Unknown: Are these graphics are static (ie cannot be further manipulated) or are they dynamic (can be changed based on internal Javascript)?

Addressed: The graphics are static. (DRW)

3. Desired Outcome

While maintaining the currrent version and image, we (RCS) will convert it to a recent Long Term Support (LTS) Linux distribution such as CentOS7, Debian 8/Wheezy, or Ubuntu LTS (we prefer Debian versions for the depth of their repositories), with associated updated backing applications and scripts. If you have test suites or routines for validating the installation, we would appreciate the use of them.

In addition, the desired outcome is to include:

an Amazon image of the updated instance so that users could run it stand-alone a AWS. (Stu)
possibly other VMs images (VMWare, VirtualBox) so that others can download it and run it locally. (Stu)
with the compute jobs remotely executed on:
- the local host system (as it is currrently)
- another local Linux machine via ssh / clusterfork / gnu parallel,
- an HPC cluster (ie: UCI’s HPC, via SGE),
- an Xsede resource (ie: Comet at SDSC via SLURM)
- an on-demand AWS/EC2 compute cluster instance.

The output data files would have to be returned to the webserver for post-processing and presentation and if there was a significant time delay in processing, the user would have to be notified via email link to return and continue the processing.

Alternatives & Interaction

The processes that we describe being created by the Galaxy back end are batch jobs that are forked off to various computational back ends which then complete non-deterministically, depending on the load on the system executing them. It could be 1m before the jobs starts to execute or it could be a day. The amount of compute-side status information available to the submitting user would be quite restricted. We could offer an estimate of the actual run time based on previous testing, but the only updates available from the compute-side are emails emitted from the scheduler - typically when the job starts, when it ends, if it’s aborted or suspended. We can’t tell the user even approximately when a given job will end without quite a bit of system-hacking.

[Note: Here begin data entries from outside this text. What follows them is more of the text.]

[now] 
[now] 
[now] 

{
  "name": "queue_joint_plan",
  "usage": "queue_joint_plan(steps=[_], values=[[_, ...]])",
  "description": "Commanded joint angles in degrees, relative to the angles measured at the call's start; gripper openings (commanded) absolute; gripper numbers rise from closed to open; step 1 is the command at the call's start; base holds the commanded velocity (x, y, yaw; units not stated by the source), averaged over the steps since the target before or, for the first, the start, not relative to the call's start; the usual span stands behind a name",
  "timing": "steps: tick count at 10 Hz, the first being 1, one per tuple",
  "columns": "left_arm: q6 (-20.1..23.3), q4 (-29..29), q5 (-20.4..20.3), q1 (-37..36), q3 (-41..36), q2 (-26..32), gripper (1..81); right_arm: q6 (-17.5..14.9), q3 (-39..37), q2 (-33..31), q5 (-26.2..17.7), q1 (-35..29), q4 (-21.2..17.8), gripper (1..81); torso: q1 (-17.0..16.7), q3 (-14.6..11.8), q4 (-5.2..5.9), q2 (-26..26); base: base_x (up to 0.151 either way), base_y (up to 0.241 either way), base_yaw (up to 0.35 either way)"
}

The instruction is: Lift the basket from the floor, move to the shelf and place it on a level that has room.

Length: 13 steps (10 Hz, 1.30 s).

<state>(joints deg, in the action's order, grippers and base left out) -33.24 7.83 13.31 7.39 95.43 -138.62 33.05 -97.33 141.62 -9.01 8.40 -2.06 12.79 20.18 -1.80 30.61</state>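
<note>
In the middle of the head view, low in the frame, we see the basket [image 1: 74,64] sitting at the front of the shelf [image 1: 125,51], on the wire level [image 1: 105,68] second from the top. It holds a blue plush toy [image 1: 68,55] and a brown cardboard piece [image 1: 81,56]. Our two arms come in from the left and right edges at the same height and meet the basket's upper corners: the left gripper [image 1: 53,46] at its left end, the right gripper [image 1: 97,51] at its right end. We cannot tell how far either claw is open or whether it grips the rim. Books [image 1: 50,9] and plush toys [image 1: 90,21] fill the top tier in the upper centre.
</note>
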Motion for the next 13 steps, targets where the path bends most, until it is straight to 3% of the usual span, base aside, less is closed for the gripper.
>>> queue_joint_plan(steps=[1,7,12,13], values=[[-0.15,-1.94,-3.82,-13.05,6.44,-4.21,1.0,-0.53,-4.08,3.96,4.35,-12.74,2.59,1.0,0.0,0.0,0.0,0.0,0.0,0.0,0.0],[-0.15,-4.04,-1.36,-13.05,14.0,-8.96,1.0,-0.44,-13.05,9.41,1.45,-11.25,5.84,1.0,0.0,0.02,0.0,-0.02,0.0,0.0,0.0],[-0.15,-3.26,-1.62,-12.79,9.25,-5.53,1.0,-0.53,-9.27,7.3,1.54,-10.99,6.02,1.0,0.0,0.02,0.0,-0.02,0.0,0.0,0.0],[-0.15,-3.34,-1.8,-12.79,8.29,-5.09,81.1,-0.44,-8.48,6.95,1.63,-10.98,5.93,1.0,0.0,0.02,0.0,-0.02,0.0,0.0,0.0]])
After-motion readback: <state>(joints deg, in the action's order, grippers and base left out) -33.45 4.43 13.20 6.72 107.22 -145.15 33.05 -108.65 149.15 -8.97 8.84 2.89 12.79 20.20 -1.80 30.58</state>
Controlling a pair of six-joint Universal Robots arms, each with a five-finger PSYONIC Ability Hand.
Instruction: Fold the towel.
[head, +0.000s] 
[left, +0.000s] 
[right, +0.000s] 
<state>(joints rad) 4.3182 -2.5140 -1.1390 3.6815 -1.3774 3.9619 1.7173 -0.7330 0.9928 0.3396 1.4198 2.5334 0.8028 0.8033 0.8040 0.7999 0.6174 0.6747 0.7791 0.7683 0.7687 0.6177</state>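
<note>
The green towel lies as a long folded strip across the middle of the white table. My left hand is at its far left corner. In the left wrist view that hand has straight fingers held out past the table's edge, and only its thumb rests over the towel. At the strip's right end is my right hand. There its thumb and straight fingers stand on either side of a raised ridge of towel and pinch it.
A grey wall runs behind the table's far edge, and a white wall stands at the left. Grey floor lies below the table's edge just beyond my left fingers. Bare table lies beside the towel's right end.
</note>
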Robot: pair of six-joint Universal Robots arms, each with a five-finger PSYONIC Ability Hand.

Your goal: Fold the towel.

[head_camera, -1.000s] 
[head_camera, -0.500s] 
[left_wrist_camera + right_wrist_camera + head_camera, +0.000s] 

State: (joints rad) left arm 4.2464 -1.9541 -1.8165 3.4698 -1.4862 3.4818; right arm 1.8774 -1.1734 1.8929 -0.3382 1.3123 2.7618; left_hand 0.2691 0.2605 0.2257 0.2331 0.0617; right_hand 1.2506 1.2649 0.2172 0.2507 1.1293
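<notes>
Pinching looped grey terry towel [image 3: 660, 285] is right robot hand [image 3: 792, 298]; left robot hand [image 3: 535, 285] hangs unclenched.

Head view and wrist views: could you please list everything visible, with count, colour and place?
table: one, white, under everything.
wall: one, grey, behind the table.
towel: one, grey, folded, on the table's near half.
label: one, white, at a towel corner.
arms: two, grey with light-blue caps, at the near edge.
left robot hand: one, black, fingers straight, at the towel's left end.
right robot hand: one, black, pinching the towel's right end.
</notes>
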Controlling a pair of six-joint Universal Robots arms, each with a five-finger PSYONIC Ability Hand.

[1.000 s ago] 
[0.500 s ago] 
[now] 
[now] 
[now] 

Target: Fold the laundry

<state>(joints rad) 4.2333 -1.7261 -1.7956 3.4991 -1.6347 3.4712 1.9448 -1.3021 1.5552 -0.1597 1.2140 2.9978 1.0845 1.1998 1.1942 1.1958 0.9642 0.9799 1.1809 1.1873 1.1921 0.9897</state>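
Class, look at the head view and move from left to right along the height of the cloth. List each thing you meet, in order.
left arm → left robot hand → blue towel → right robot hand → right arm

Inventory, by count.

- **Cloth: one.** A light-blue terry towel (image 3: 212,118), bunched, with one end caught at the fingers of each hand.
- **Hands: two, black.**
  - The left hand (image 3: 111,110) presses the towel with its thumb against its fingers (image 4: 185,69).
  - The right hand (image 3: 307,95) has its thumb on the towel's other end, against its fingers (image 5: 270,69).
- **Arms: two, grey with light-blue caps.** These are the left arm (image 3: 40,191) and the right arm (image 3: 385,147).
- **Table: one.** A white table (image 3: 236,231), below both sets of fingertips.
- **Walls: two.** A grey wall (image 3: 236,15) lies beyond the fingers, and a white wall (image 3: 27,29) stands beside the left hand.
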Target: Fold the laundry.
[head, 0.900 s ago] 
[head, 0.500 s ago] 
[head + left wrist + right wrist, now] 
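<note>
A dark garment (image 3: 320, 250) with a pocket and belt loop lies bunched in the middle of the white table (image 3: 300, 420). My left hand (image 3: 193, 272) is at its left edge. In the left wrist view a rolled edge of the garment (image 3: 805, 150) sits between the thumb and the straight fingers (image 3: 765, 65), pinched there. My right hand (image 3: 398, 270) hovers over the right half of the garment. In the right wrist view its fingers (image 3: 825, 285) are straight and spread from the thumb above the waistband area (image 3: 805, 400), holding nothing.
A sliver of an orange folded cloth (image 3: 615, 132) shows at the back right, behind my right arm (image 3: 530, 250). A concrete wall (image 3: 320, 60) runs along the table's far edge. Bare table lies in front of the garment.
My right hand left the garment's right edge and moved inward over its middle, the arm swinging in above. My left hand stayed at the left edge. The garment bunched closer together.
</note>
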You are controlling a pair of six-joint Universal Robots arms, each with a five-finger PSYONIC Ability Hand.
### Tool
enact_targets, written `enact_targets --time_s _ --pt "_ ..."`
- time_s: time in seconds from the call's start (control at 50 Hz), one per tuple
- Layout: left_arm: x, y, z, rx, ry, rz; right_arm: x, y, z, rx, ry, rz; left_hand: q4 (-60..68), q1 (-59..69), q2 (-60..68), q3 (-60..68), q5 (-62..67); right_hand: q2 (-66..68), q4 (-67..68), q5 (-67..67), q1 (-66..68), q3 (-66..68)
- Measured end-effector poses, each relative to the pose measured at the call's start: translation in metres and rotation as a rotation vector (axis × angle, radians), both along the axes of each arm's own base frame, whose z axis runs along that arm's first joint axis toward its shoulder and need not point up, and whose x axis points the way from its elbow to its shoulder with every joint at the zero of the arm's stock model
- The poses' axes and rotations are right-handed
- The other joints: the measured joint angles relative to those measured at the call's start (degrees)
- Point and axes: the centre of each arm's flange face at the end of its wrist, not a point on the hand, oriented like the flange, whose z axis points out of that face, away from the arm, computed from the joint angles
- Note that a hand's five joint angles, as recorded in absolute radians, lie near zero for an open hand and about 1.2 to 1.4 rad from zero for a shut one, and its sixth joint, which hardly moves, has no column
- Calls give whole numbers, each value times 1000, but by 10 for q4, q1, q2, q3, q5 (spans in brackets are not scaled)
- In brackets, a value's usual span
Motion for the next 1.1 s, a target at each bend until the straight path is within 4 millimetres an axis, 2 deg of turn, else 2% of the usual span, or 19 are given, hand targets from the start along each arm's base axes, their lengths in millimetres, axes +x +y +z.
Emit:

Additionally, in a class situation where up to hundreds of students are launching lots of jobs, sometimes without a good idea of what they are requesting, it may very well be the case that the queue or queues assigned to the class get saturated with waiting jobs. In order to clear such queues, it would require an administrator to log in to explicitly delete jobs submitted in error.

We also came up with 2 alternatives that may not have been considered:

when a class is pending, reboot the Galaxy instance into a larger VM, with the number of CPUs and and RAM commensurate with the load that the localhost is supposed to support. This would not require much in the way of programming and would keep the system as a single, integrated system. It would require rebooting the system whenever a resource change happens. See the VMware OS compatibility/configurator for Operating System compatibility (almost all Linux systems can be so configured).
depending on your budget and the anticipated load, buy a large (64core) node ($8K-$12K, depending on disk and RAM) to add to the HPC cluster that would run the current system, forking off jobs to the other CPU cores on the same system. HPC would supply the underlying applications and syadmin. This would be similar to the (low) programming requirements in the original system as well, but it would not be as scalable as a true cloud-based system.

The options for any of the above choices can be set via a configuration file on the web host with the default being to execute the analysis on the same machine as the webserver (so the basic image will contain all of the code necessary to support a fully functioning service). The full support for the above would require complete separation of the front end web system from the analytical components, but in a Linux environment that should be possible. For the back end, we would have to provide a set of RPMs or Debs to install and an installation script to set it up correctly.

However, depending on the interactivity of the output (see above cautions), there might be some problems if recalculations have to be done based on user manipulation of the presented data.

With the architecture above, anyone can spin up a web interface on a local instance or via AWS, change the config to point to a new compute back-end and, after installing that back-end, use it to handle a much heavier load such as a class or parameter space sweeps.

For the Social Science-side ppl, please fill in as much missing information as possible.

For the RCS-side ppl, please ask the relevant questions that I’ve forgotten.

4. Benchmarks

Upgrade of current system
- Dump list of all current RPMs from CentOS5 version
- Commission new VM and provision with either CentOS7 or Debian LTS based on list of RPMs
- install all packages to bring it up to spec with the requirements (R, Galaxy, Python, etc)
- Assure that updated version works comparably to old version
decouple cgi analysis from localhost and package so we can run it on other hosts.
- package form options into complete, portable workflows that can be completed on other hosts
- execute that wrkflow via scp, ssh, rsync directly on alternative host *